Augustus II wanted to strengthen royal power in the Commonwealth[3] and to that end he brought in troops from Saxony (by the summer of 1714 more than 25,000 Saxon troops were inside Commonwealth's borders).[4] This produced dissent within the Commonwealth.[5][6] Meanwhile, in the aftermath of the Great Northern War, which marked the rise of the Russian Empire (1721), the growing conflict between Augustus II and the Polish nobility (szlachta) was used by the powerful Russian Tsar Peter the Great, victor of the Great Northern War.[5][7] At the time Russia was not yet strong enough to conquer and absorb the Commonwealth outright, nor could it easily and openly assume control of it, despite the Commonwealth's dysfunctional politics; the "Polish anarchy" was not to be easily governed.[8] Hence Peter's goal was to weaken both sides, and to prevent Augustus from strengthening his position, which he feared would lead to a resurgent Commonwealth that could threaten Russia's recent gains and growing influence.[6][9] He succeeded in forcing through conditions (such as reduction of the Commonwealth army's size) that decreased the Commonwealth's political status relative to Russia.[2][7] Peter used Augustus' recent policies, aiming at the reduction of power of the hetmans (Polish military commanders in chief), as well as the occurrence of a bad harvest and some Polish-French negotiations, to stir opposition to Augustus.[5]

Tarnogród Confederation

The nobles, spurred by Russian promises of support, formed the Tarnogród Confederation on 26 November 1715.[5] The Confederation's marshal was Stanisław Ledóchowski.[10] The Tarnogród Confederation was only the last and most notable of several confederations formed against Augustus at that time.[11] The Confederates were supported by most of the Commonwealth's own army.[4]

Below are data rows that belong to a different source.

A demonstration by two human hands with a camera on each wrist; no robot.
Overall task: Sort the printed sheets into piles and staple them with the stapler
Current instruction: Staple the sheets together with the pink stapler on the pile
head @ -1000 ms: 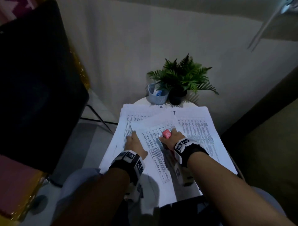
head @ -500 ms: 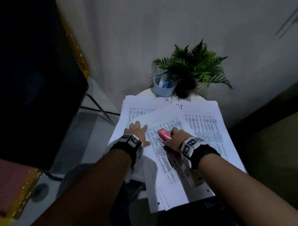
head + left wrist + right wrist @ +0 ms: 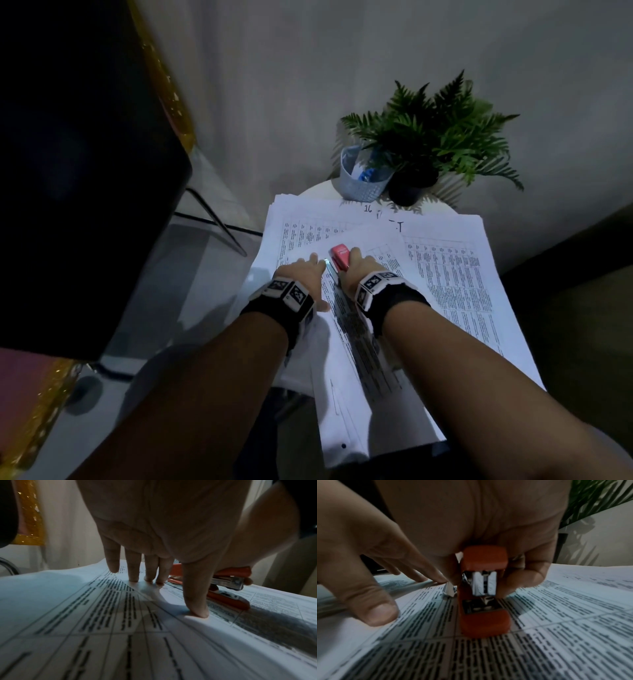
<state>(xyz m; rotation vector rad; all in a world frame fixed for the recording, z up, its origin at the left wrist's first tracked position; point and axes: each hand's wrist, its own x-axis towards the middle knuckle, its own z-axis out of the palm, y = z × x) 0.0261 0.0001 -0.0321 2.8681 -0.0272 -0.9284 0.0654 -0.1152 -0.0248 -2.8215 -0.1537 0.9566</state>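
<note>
Printed sheets (image 3: 352, 329) with tables of text lie slanted across two other paper piles, one on the left (image 3: 294, 233) and one on the right (image 3: 452, 274). My right hand (image 3: 358, 270) grips a small red stapler (image 3: 339, 257). In the right wrist view the stapler (image 3: 483, 608) has its base resting on the top sheet (image 3: 556, 628) and its jaws slightly apart. My left hand (image 3: 305, 279) lies just left of the stapler. Its straight fingers (image 3: 133, 566) and thumb press the sheet (image 3: 102, 615) flat, beside the stapler (image 3: 229, 582).
A potted fern (image 3: 431, 137) and a grey basket cup (image 3: 363, 181) holding a blue item stand at the back of the small round white table (image 3: 318, 189). A dark chair (image 3: 85, 171) is on the left. The papers hang over the table's near edge.
My left hand has slid right, closer to the stapler. The right hand with the stapler has shifted slightly up the slanted sheet. The view has tilted.
</note>
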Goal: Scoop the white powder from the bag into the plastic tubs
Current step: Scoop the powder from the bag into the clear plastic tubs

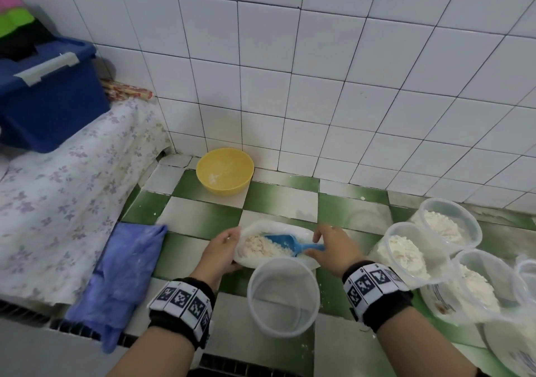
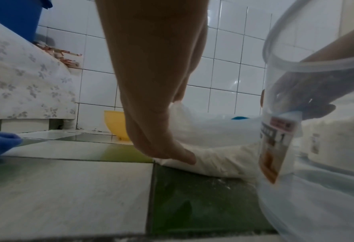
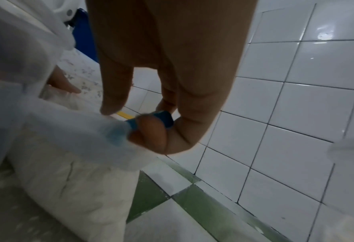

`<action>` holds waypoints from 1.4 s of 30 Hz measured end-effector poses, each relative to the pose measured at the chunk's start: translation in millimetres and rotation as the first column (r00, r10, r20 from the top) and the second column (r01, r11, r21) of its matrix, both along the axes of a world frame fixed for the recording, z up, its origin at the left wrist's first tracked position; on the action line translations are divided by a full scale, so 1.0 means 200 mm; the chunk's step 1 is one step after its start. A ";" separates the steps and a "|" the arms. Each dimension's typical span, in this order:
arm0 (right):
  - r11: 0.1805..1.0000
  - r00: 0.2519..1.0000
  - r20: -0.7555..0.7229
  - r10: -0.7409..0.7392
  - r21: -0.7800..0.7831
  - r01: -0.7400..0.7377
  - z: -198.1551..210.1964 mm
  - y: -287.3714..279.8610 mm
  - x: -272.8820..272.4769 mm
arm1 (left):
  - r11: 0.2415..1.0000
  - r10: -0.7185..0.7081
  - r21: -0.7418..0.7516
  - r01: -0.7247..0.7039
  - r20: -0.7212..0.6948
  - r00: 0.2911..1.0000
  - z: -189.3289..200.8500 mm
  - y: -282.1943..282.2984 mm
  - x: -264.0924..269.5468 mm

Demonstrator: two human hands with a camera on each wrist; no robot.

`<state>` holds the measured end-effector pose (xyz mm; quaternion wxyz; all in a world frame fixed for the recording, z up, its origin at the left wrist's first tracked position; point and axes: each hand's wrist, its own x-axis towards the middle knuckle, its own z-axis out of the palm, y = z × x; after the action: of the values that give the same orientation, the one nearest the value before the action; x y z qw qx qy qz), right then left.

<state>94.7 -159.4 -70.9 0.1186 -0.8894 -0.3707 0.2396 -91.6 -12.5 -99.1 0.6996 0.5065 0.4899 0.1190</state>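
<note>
An open white bag of lumpy white powder lies on the green-and-white tiled counter. My left hand holds the bag's left rim, fingers over the top edge, thumb low on its side. My right hand pinches the handle of a blue scoop, whose bowl lies in the powder; the handle shows between thumb and fingers. An empty clear tub stands just in front of the bag. The same tub fills the right of the left wrist view.
Three clear tubs full of powder stand to the right, with more tubs at the frame edge. A yellow bowl sits by the tiled wall. A blue cloth lies left, beside a flowered cover and a blue bin.
</note>
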 end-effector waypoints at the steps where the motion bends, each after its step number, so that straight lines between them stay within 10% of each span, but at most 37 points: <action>1: 1.000 1.000 0.021 0.022 -0.016 -0.022 0.00 0.01 -0.01 | 1.000 -0.004 -0.002 0.004 0.000 1.000 0.00 0.00 0.00; 8: 0.993 0.961 0.250 0.120 -0.022 -0.118 0.03 0.02 0.00 | 0.999 -0.045 -0.006 0.045 -0.003 0.999 0.00 -0.01 -0.02; 22: 0.998 0.982 -0.188 -0.031 0.045 0.040 -0.13 0.07 -0.09 | 0.972 -0.233 -0.023 0.232 -0.020 0.972 0.01 -0.04 -0.03; 42: 0.954 0.914 -0.387 0.122 0.299 0.000 0.27 -0.07 0.19 | 0.948 0.296 0.071 -0.309 0.147 0.944 0.04 -0.31 -0.16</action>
<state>131.9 -173.9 -16.9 0.3148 -0.7817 -0.3976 0.3630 -124.2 -73.9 -90.2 0.6800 0.4479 0.5076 0.2815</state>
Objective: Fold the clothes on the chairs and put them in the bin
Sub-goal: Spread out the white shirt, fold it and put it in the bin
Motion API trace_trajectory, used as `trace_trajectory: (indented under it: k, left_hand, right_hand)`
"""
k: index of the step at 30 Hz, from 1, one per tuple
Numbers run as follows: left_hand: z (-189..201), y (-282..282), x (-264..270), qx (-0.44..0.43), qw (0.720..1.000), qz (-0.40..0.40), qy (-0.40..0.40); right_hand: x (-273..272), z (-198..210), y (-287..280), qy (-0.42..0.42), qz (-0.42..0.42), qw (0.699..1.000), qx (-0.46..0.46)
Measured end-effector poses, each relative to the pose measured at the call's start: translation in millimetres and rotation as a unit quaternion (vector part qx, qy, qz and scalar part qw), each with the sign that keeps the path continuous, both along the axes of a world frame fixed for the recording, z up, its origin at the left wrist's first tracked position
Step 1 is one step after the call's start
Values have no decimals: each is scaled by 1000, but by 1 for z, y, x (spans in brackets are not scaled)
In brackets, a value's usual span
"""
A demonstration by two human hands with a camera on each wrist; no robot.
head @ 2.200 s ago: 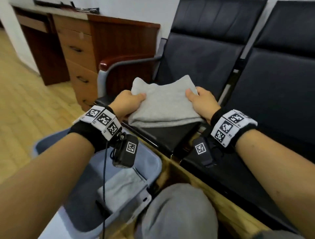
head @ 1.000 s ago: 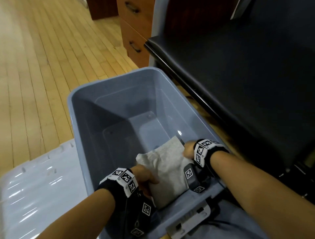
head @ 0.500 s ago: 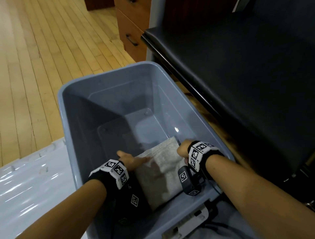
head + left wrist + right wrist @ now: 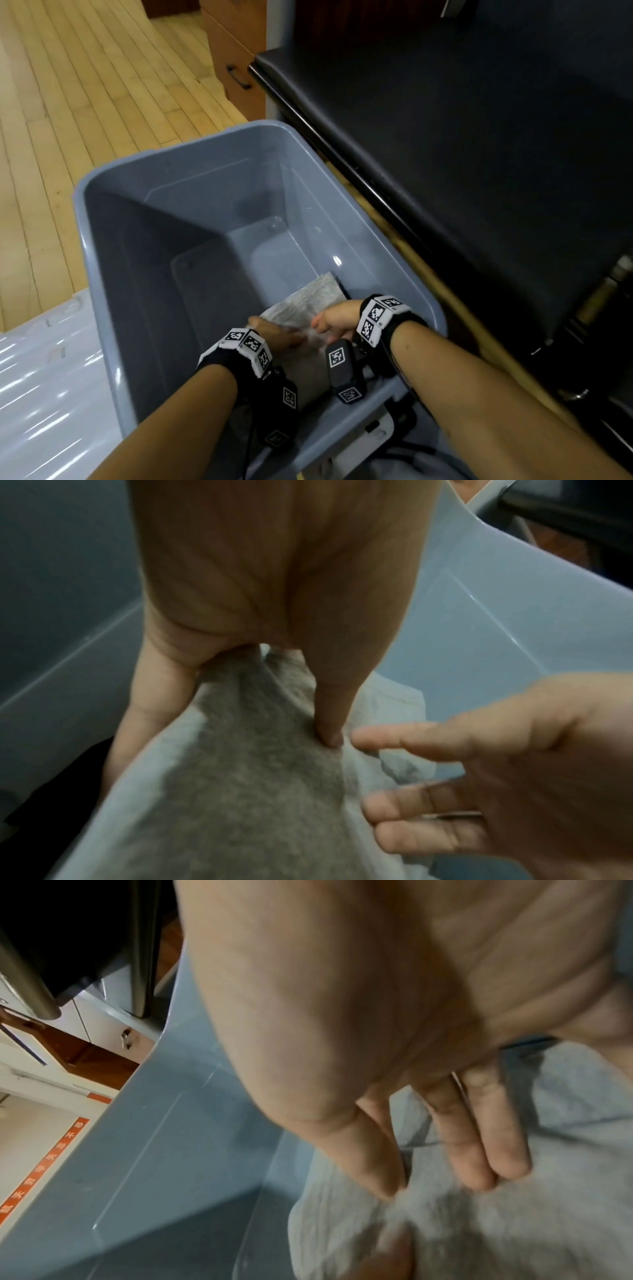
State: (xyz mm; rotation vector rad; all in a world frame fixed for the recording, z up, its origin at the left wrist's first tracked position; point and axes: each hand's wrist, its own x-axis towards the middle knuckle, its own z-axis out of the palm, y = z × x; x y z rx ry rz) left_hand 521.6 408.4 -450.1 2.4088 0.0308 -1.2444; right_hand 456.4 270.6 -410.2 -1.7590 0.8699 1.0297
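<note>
A folded grey cloth (image 4: 308, 298) lies at the near right of the floor of the grey-blue bin (image 4: 191, 150). My left hand (image 4: 291, 337) holds the cloth's left edge. In the left wrist view its thumb (image 4: 329, 734) presses on top of the cloth (image 4: 257, 804) and its fingers (image 4: 143, 710) reach under the edge. My right hand (image 4: 322, 322) hovers over the right side. Seen from the right wrist, its straight fingers (image 4: 479, 1164) touch the top of the cloth (image 4: 496, 1231). The near part of the cloth is hidden by my wrists.
The black chair seat (image 4: 479, 154) runs along the bin's right side, bare where it shows. A wooden drawer cabinet (image 4: 233, 58) stands behind the bin. A white glossy lid (image 4: 41, 377) lies on the wooden floor to the left. The far half of the bin floor (image 4: 222, 260) is bare.
The cloth went from the chair seat down into the bin. Over the last half second both hands drew closer together over it, and the right hand lifted to a light touch.
</note>
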Motion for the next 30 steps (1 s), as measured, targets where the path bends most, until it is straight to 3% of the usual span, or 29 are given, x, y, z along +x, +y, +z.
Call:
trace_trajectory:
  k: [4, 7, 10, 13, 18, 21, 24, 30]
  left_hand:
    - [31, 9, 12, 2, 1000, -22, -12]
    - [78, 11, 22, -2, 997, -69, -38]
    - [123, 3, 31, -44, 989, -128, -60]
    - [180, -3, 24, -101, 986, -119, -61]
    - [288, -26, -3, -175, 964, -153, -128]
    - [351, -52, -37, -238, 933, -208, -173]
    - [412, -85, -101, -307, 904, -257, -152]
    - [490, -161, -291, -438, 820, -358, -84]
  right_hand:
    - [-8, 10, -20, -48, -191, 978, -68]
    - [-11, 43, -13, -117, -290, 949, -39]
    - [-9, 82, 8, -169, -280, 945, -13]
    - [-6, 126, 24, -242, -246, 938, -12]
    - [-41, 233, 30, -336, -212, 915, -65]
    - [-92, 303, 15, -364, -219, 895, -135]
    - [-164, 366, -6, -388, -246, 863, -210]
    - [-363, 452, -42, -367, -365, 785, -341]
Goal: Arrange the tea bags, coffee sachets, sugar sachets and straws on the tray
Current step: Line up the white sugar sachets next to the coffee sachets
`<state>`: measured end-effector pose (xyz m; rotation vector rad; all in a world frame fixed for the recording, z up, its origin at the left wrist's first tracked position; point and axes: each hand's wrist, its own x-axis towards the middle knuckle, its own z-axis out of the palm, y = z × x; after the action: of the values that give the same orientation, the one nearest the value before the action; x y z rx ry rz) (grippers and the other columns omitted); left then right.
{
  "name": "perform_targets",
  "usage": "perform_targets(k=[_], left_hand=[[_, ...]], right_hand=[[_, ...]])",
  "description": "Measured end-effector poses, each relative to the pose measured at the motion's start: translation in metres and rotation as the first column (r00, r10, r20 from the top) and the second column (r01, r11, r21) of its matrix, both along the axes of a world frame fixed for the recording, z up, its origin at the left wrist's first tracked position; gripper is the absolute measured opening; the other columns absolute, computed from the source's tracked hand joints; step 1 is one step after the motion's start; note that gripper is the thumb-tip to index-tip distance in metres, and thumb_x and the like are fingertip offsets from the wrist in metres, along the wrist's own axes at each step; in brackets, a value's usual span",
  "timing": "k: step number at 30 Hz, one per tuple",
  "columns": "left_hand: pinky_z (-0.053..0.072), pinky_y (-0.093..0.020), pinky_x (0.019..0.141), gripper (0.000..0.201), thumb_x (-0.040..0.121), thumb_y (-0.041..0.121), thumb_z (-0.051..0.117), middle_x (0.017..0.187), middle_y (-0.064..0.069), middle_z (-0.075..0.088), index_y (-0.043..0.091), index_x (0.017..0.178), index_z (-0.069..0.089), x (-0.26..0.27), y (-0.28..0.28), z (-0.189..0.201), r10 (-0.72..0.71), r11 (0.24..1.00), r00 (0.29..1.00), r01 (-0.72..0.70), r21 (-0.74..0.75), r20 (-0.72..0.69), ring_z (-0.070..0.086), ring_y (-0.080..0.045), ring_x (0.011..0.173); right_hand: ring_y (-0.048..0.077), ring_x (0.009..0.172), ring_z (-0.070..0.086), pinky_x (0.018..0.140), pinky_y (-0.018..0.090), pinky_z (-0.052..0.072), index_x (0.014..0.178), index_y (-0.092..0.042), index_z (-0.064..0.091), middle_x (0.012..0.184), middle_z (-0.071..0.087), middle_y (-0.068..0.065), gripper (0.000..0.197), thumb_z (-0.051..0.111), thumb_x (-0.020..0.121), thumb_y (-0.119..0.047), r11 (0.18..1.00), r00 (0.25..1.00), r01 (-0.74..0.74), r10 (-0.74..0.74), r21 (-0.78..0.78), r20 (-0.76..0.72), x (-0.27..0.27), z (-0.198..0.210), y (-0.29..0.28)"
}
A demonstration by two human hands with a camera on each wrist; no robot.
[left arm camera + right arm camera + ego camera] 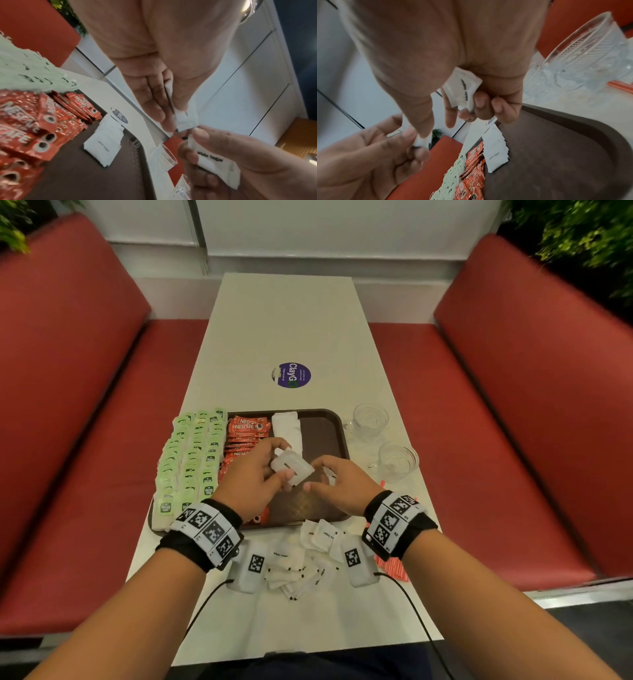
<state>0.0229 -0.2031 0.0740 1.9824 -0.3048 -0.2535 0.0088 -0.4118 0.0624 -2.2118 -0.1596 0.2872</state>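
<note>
A brown tray (325, 436) holds rows of green tea bags (191, 453), red coffee sachets (245, 433) and a short row of white sugar sachets (287, 428). Above the tray's middle, my left hand (281, 463) pinches a small stack of sugar sachets (293, 469), seen edge-on in the left wrist view (185, 121). My right hand (317, 474) meets it from the right and grips its own sugar sachets (464, 86) in curled fingers. Loose sugar sachets (301, 559) lie on the table in front of the tray. Red-striped straws (390, 566) lie under my right wrist.
Two clear glasses (370, 421) (397, 460) stand right of the tray. A round purple sticker (291, 375) is on the white table behind it. Red benches (68, 405) flank both sides. The tray's right half is bare brown surface.
</note>
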Motion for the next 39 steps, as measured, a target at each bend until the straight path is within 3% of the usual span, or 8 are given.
perform_targets(k=[2, 9, 14, 19, 23, 31, 36, 39], left_hand=[[0.060, -0.047, 0.080, 0.026, 0.094, 0.012, 0.065, 0.100, -0.001, 0.074, 0.025, 0.115, 0.056, 0.001, -0.003, 0.001, -0.024, 0.999, 1.000, 0.023, -0.036, -0.012, 0.074, -0.017, 0.082], [0.051, -0.029, 0.068, 0.017, 0.093, 0.034, 0.065, 0.082, 0.009, 0.068, 0.027, 0.107, 0.072, 0.014, 0.001, -0.003, -0.052, 0.955, 0.989, 0.010, 0.296, 0.136, 0.059, -0.006, 0.074], [0.041, -0.026, 0.058, 0.017, 0.096, 0.032, 0.061, 0.074, 0.005, 0.065, 0.026, 0.107, 0.073, 0.041, 0.011, -0.026, 0.079, 0.883, 0.990, -0.125, 0.452, 0.120, 0.057, -0.013, 0.067], [0.045, -0.029, 0.080, 0.022, 0.096, 0.030, 0.062, 0.097, 0.002, 0.068, 0.021, 0.114, 0.072, 0.075, 0.002, -0.050, 0.018, 0.742, 1.000, -0.017, 0.670, 0.005, 0.061, -0.018, 0.091], [0.046, -0.028, 0.084, 0.022, 0.092, 0.027, 0.066, 0.112, -0.002, 0.069, 0.021, 0.113, 0.071, 0.094, -0.014, -0.053, -0.003, 0.689, 0.999, 0.034, 0.724, -0.043, 0.062, -0.021, 0.102], [0.045, -0.027, 0.077, 0.022, 0.088, 0.032, 0.069, 0.107, -0.001, 0.068, 0.020, 0.107, 0.070, 0.105, -0.025, -0.059, 0.060, 0.616, 0.997, 0.008, 0.788, -0.057, 0.061, -0.019, 0.096], [0.054, -0.033, 0.079, 0.028, 0.089, 0.040, 0.065, 0.099, -0.003, 0.070, 0.015, 0.101, 0.071, 0.106, -0.024, -0.054, 0.075, 0.607, 0.994, 0.015, 0.795, -0.076, 0.065, -0.021, 0.090], [0.052, -0.033, 0.081, 0.029, 0.093, 0.047, 0.059, 0.100, 0.001, 0.069, 0.022, 0.104, 0.067, 0.105, -0.020, -0.043, 0.103, 0.685, 0.995, -0.077, 0.725, 0.009, 0.063, -0.020, 0.092]], right_hand=[[0.002, 0.072, 0.053, 0.068, 0.020, 0.042, 0.101, -0.022, 0.067, 0.078, 0.059, -0.012, 0.020, 0.070, 0.089, -0.038, 1.000, 0.999, 0.014, -0.014, 0.018, 0.039, 0.004, 0.002, 0.003], [0.004, 0.068, 0.049, 0.067, 0.024, 0.041, 0.088, -0.017, 0.061, 0.074, 0.054, -0.013, 0.011, 0.064, 0.094, -0.025, 1.000, 0.997, 0.015, -0.015, -0.003, 0.074, 0.016, 0.005, -0.006], [0.008, 0.089, 0.057, 0.075, 0.020, 0.042, 0.116, -0.023, 0.053, 0.118, 0.061, -0.006, 0.021, 0.052, 0.096, -0.017, 0.991, 0.991, 0.131, -0.130, 0.027, -0.038, 0.022, 0.000, -0.010], [0.012, 0.069, 0.057, 0.062, 0.025, 0.042, 0.102, -0.016, 0.047, 0.089, 0.074, 0.000, 0.013, 0.048, 0.090, -0.010, 0.977, 0.975, 0.196, -0.185, 0.081, -0.126, 0.024, 0.002, -0.022], [0.018, 0.068, 0.051, 0.065, 0.032, 0.043, 0.084, -0.017, 0.048, 0.076, 0.057, -0.001, 0.009, 0.050, 0.090, -0.010, 0.979, 0.975, 0.202, -0.196, 0.041, -0.108, 0.029, 0.001, -0.024], [0.030, 0.078, 0.070, 0.077, 0.049, 0.059, 0.094, -0.018, 0.055, 0.090, 0.070, 0.011, 0.006, 0.058, 0.092, -0.014, 0.980, 0.982, 0.173, -0.164, 0.096, -0.091, 0.032, -0.006, -0.023], [0.023, 0.073, 0.073, 0.069, 0.035, 0.059, 0.097, -0.016, 0.056, 0.083, 0.073, 0.008, 0.007, 0.062, 0.096, -0.017, 0.979, 0.976, 0.182, -0.168, 0.092, -0.138, 0.033, -0.002, -0.022], [0.019, 0.068, 0.072, 0.059, 0.021, 0.052, 0.100, -0.015, 0.054, 0.076, 0.071, 0.003, 0.006, 0.060, 0.098, -0.018, 0.985, 0.977, 0.162, -0.152, 0.059, -0.150, 0.034, 0.000, -0.021]])
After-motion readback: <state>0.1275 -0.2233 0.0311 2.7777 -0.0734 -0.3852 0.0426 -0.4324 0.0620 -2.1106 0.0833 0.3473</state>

The Russians entered the country, but did not participate in any major engagements. They bided their time, as Peter posed as the mediator between the Commonwealth's king and its szlachta.[7][9][12] Crucially, the Russians did not support the Confederates as promised, and instead insisted on bringing both sides to the negotiating table.[13] The civil war lasted for a year and the outcome hung in the balance. Saxon forces under the command of Jacob Heinrich von Flemming enjoyed military superiority, advanced south-eastwards and took Zamość (this victory was however accomplished less through military tactics than through diplomacy and a treachery).[9][11] The confederates then pushed back, entered Wielkopolska, and took Poznań.[9] They gained some support from a local Wielkopolska confederation and from Lithuania.[9] Neither side was however posed to achieve victory, and the Russian pressure mounted; eventually the Russians declared that they would consider any side that refused to enter into negotiations an enemy, and open hostilities against them.[11][14] Unable to defeat the Confederates, many of whom still saw Peter as the protector of their rights (and some of whom hoped for Augustus to be deposed), Augustus agreed to open the negotiations with Russians acting as arbitrators.[9][12] The Russians were represented by a delegation headed by prince Grigori Dolgorukov (1657—1723).[14] A peace treaty between the Confederates and the Augustus was signed on 3[6] or 4[9] November 1716, as relations between the Confederates and the Russians deteriorated. The Russians made it increasingly apparent that their goals were not wholly benign to the Commonwealth.[9] Finally, a Sejm session was called for 1 February 1717.[9]

Sejm

To prevent the use of liberum veto from disrupting Sejm proceedings, the session was turned into a confederated sejm.[2] (It was also a pacification sejm). Threatened by a strong Russian army, with Russian soldiers "guarding" the proceedings, the Silent Sejm was known as such because only the speaker (marshal of the Sejm) Stanisław Ledóchowski (podkomorzy krzemienicki), and a few selected other deputies were allowed a voice, outlining the terms of the settlement.[8][12][15] Other names for the Sejm in the English language include Dumb or Muted.^ The terms themselves were significantly designed by Peter the Great. The Sejm lasted for one day only, or more precisely, six hours.[2][16]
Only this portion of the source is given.